Data shown
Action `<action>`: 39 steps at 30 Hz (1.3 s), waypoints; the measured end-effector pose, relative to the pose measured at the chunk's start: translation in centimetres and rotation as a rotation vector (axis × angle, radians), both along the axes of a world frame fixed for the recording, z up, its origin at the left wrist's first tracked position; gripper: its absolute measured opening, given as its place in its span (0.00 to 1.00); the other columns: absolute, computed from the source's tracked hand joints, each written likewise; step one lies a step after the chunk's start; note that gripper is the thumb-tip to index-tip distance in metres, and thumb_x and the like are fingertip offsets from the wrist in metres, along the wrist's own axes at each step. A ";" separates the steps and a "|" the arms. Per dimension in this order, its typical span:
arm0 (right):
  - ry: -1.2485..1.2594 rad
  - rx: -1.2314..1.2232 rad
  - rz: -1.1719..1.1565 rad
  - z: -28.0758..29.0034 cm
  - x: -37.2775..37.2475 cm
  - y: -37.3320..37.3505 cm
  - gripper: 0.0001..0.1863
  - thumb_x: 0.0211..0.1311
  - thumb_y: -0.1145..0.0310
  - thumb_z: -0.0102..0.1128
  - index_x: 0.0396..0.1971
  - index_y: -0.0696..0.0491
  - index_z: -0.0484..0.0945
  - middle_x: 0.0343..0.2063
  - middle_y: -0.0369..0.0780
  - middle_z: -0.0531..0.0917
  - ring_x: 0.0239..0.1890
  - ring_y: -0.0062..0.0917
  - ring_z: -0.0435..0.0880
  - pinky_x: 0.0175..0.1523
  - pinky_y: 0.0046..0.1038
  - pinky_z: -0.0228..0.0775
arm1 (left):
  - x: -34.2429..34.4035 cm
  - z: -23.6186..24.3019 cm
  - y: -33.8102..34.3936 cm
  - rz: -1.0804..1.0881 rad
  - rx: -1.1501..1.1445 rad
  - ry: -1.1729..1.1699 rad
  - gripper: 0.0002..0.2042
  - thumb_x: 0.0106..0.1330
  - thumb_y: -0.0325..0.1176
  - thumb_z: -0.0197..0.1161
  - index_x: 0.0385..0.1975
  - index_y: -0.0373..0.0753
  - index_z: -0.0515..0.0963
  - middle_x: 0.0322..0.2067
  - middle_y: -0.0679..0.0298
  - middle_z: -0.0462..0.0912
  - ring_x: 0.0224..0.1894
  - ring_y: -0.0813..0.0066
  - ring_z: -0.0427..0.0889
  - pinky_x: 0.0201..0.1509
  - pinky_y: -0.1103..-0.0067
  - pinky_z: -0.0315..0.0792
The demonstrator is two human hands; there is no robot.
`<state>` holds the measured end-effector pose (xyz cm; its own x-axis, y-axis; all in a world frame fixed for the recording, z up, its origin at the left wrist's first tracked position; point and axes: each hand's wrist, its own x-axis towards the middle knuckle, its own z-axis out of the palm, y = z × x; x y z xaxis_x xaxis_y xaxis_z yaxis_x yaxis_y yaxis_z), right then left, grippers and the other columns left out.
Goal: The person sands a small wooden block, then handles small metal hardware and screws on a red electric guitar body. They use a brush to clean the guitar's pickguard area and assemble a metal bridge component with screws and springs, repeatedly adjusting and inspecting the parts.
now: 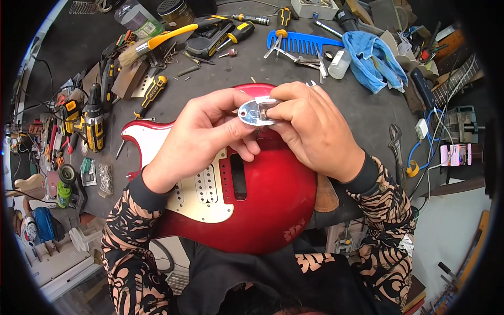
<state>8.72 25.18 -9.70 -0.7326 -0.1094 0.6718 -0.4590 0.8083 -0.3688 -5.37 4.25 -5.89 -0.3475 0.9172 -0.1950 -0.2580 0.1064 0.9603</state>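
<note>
Above a red electric guitar body [278, 205], both my hands hold a chrome oval jack plate [249, 114] with a screw hole at its end. My left hand [197, 137] pinches the plate's left side between thumb and fingers. At its right side, my right hand [321, 128] grips it, with a fingertip in the recessed cup; what lies inside the cup is mostly hidden by the fingers. A cream pickguard [219, 214] with white pickups covers the guitar's left part. Beside it, a dark rectangular cavity [240, 178] is uncovered in the red body.
Beyond the guitar lie a brush [157, 43], a blue comb-like rack [304, 44], a small white bottle [339, 64] and a blue cloth [374, 60]. A yellow-black drill [93, 118] stands at left; a wrench [395, 144] and a lit phone [455, 155] are at right.
</note>
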 end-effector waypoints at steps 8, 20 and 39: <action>0.069 0.030 -0.054 0.6 0.9 0.2 0.18 0.65 0.73 0.68 0.55 0.52 0.82 0.54 0.44 0.87 0.52 0.41 0.89 0.55 0.40 0.80 | 0.8 1.2 0.6 0.036 -0.044 0.089 0.14 0.80 0.34 0.64 0.54 0.30 0.77 0.32 0.58 0.86 0.33 0.67 0.90 0.39 0.74 0.84; -0.213 -0.425 -0.075 1.7 1.8 -0.5 0.13 0.76 0.65 0.63 0.50 0.58 0.86 0.53 0.47 0.89 0.55 0.44 0.87 0.61 0.42 0.79 | 1.9 -0.9 1.7 0.114 0.060 0.160 0.08 0.83 0.29 0.63 0.51 0.29 0.77 0.38 0.57 0.89 0.33 0.74 0.91 0.39 0.77 0.90; -0.200 -0.527 -0.036 1.4 1.5 -1.2 0.12 0.68 0.66 0.66 0.34 0.58 0.75 0.33 0.47 0.81 0.37 0.44 0.83 0.43 0.41 0.74 | 3.1 0.9 0.6 0.068 0.001 0.284 0.09 0.85 0.30 0.62 0.55 0.32 0.82 0.40 0.62 0.89 0.39 0.78 0.87 0.45 0.81 0.81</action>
<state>10.20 23.95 -8.29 -0.8481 0.2308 0.4770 -0.3147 0.5049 -0.8038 -2.26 4.89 -4.95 -0.4485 0.8901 -0.0807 0.0145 0.0975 0.9951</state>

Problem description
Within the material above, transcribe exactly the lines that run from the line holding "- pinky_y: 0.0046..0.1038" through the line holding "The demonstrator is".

Completed exercise
  - pinky_y: 0.0046..0.1038
  - pinky_z: -0.0228..0.0775
arm1 (left):
  - x: -34.2429..34.4035 cm
  - z: -23.6186..24.3019 cm
  - y: -33.8102..34.3936 cm
  - rz: -1.0804..1.0881 rad
  - rx: -1.1501..1.1445 rad
  - ry: -1.1729..1.1699 rad
  - gripper: 0.0002..0.2042
  - thumb_x: 0.0106..0.1330
  - thumb_y: -0.0325..0.1176
  - thumb_z: -0.0197..0.1161
  - index_x: 0.0385..0.1975
  - index_y: -0.0373..0.0753
  - index_z: -0.0515..0.0963
  - middle_x: 0.0322..0.2067
  - middle_y: -0.0679..0.0298
  - middle_z: -0.0462..0.0912
  - ring_x: 0.0224..0.1894
  - ring_y: -0.0813..0.0066
  - ring_z: -0.0427..0.0889
  - pinky_x: 0.0201..0.1509
  - pinky_y: -0.1103..-0.0067
  - pinky_z: -0.0315..0.0792
The demonstrator is two human hands; there is no robot.

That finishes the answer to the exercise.